Verbatim output, no pictures: the lines from the beginning of the material through the line with "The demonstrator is", both ends kept.

Raw data START

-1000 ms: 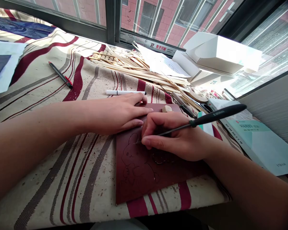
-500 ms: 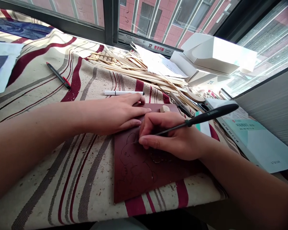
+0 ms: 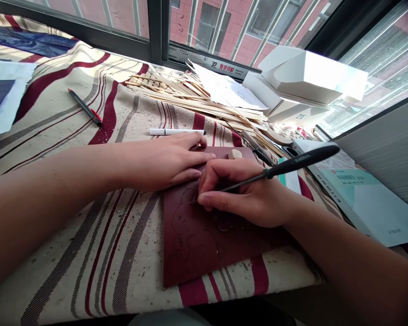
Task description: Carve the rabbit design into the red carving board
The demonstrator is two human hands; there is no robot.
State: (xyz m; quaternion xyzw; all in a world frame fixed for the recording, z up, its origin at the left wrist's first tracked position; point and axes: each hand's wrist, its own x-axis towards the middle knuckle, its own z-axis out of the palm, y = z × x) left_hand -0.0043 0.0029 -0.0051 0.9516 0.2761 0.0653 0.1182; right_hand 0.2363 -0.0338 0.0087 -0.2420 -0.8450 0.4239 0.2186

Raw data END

→ **Answer to this problem**
-1000 ms: 
-500 ms: 
+0 ms: 
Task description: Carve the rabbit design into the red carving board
The demonstrator is two human hands; there is no robot.

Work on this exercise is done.